Sunday, October 10, 2010

Week TechVideo, 2010 #40 - Legs, legs and more legs

Today I decided to post differently. Two videos from different authors in one single 'Week TechVideo' post.

Spiders and insects are quite different animals as we all know. In common there is the fact of them having multiple pairs of legs, unlike us humans which have one pair and most of other mammals which have two pairs.
If it is not easy to capture the several types of leg movement sequences from a 4-legged animal, it is incredible more difficult to understand real hexapod and octopod gait sequences.
You may find several good articles in the net about different types of gait, but they won't make it trivial their realization with a LEGO robot.

Spiders belong to the arachnids class and have 8 legs (4 pairs), and insects have 6 legs (3 pairs) among other well defined differences.

The realization of hexapod and octopod walker LEGO robots, is something that could go from relative simple implementations to quite complex ones. The result could be more or less effective but is almost always fascinating and difficult to achieve. Making this walkers turn is even more difficult.
On top of this, you may achieve really slow realizations or instead quite fast ones. It all depends on your skills.

Despite totally different in their complexity, approaches and solutions taken, I decided to post side-by-side two of the most impressive and actual LEGO walker realizations, of my preference (not to mention pure LEGO pneumatic realizations) - Respectively one 8 and one 6-legged, robots.

On the left side we have the "PF/NXT OMNI-Spider" by Menno Gorter (A Dutch AFOL) who has been building incredible LEGO walkers for decades.
Realize on how natural the movements look like, the legs placement are and how it is capable to walk in any direction, like a Killough Platform robot with omni-wheels.

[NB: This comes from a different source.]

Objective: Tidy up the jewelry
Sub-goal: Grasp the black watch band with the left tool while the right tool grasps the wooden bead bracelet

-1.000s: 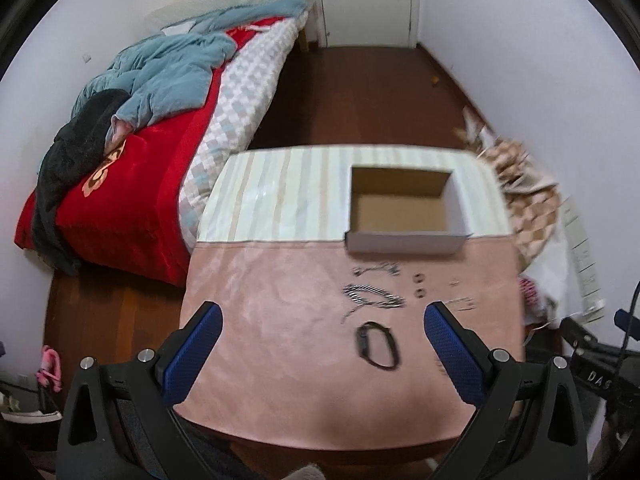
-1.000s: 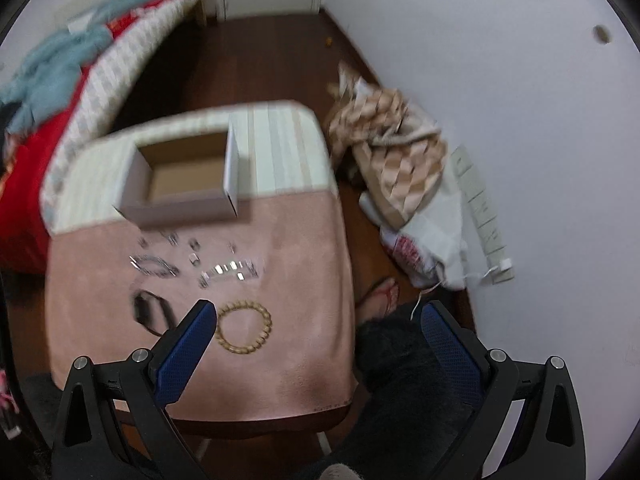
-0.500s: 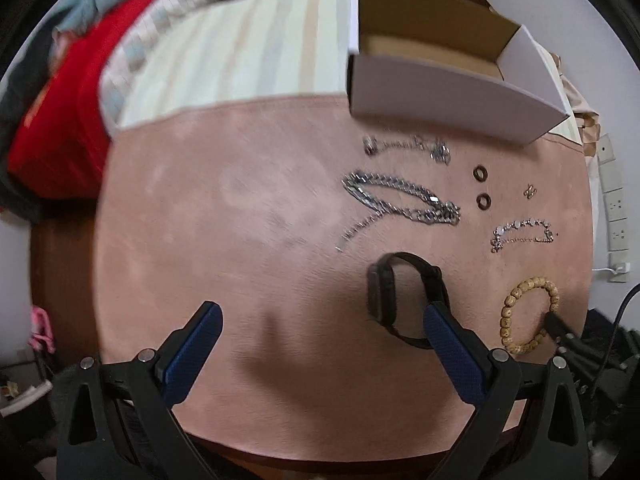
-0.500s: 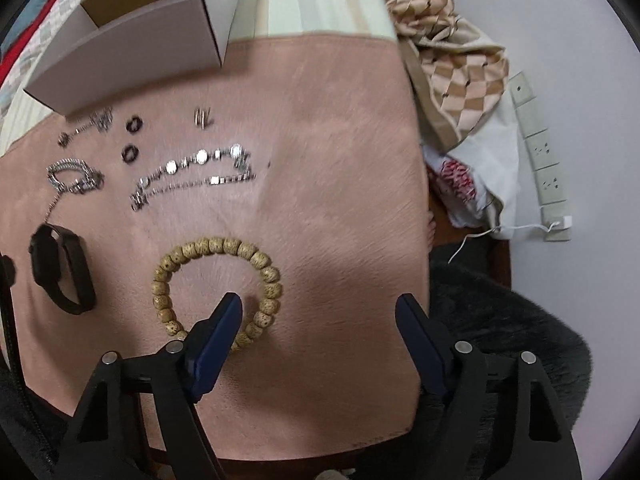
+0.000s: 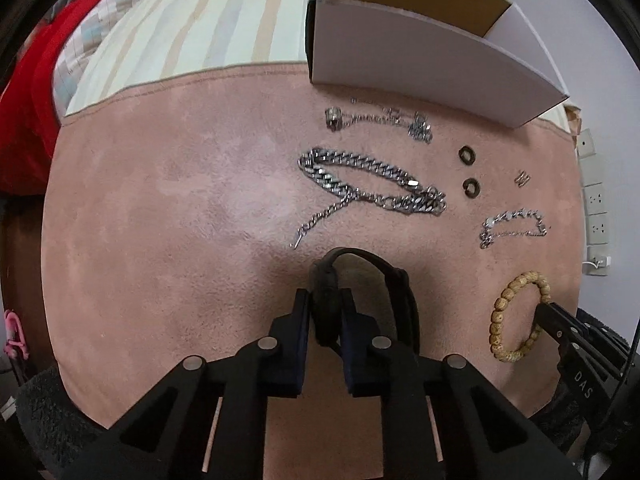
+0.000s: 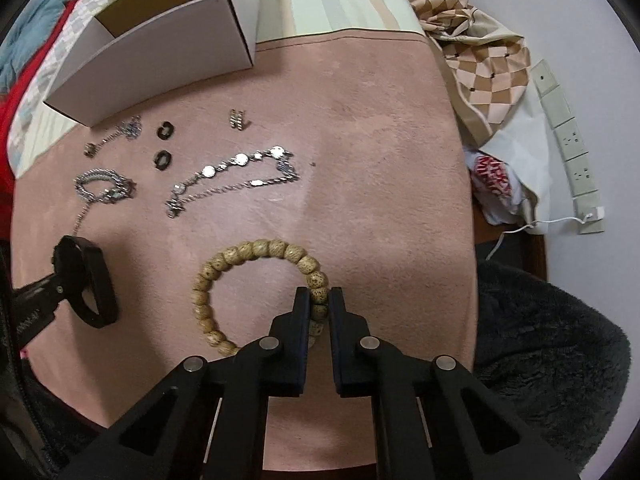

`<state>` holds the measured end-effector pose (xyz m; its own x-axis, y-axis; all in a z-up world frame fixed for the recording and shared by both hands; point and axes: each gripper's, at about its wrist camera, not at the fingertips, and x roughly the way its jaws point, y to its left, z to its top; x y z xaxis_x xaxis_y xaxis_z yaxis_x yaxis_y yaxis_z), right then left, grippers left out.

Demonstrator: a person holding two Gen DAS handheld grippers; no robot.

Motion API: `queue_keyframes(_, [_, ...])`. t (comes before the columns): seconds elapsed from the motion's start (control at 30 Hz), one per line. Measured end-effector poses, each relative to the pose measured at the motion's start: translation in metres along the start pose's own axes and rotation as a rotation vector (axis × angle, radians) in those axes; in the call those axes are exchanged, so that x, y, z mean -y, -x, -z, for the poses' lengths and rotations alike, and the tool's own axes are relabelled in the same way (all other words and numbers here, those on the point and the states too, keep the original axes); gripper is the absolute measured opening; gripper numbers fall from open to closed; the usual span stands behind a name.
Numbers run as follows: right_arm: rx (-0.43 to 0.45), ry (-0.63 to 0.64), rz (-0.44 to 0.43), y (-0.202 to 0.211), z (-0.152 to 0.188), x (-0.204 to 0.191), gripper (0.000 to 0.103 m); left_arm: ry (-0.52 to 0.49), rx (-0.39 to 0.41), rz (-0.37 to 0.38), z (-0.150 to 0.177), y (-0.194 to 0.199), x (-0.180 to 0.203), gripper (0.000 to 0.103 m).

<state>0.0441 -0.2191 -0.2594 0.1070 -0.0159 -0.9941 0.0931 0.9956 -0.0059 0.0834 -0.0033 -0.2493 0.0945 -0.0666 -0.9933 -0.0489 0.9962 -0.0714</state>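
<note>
My left gripper (image 5: 325, 300) is shut on the left side of a black wristband (image 5: 394, 280) that lies on the pink cloth. My right gripper (image 6: 318, 300) is shut on the right side of a wooden bead bracelet (image 6: 240, 252), also on the cloth. The bracelet also shows in the left wrist view (image 5: 516, 312), and the wristband in the right wrist view (image 6: 96, 280). Beyond lie a thick silver chain (image 5: 368, 184), a thin chain (image 5: 380, 118), two dark rings (image 5: 467, 156), a small silver clasp (image 5: 522, 178) and a silver disc bracelet (image 6: 236, 176). An open white box (image 5: 420, 60) stands at the back.
The pink cloth (image 5: 180, 220) covers the table's near part, a striped cloth (image 5: 192, 32) the far part. A bed with a red blanket (image 5: 32, 80) is on the left. A checked bag (image 6: 480, 60) and a wall power strip (image 6: 568, 136) are on the right.
Both grippers have moved down to the cloth and closed: the left on the black wristband, the right on the bead bracelet. Earlier both were open above the table.
</note>
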Motion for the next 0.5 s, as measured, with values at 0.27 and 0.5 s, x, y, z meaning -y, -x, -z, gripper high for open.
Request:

The model here highlighted features a brilliant 8-legged spider, with four PF motors controlling them in pairs.
It is a preview from a prototype to display at Legoworld (Zwolle) starting next week. If it is a prototype, I would like to see how the final version will be. Hopefully we should get access to new videos soon.
Dammit if I understand the moving sequence of this legs... But we all know it was filmed to be not understood. Isn't it Menno?

On the right side a video for an "Hexapod Walker" by Gus Jansson.This six legged robot driven by 3 NXT motors (one for each two legs). Legs move in a boxy figure 8 pattern, and this I can understand much easier.

According to the author description at YT - "The left and right motors control their respective sides corner legs. The motor in the back controls the middle set of legs so that either left or right corner legs can be lifted. When left middle goes down, left corner legs go up and right middle goes up.

First program just walks in a simple pattern. The second program was for a walking robot race and uses the small LED lights as navigation aids. Light sensor, mounted in the back but looks forward, sees the light and with every step adjusts step size to aim for light."

Also the color schema used, is awesome!
Just in case you want to try something similar, you may find detailed pictures from this model, at Gus flickr stream (LEGO Hexapod Walker).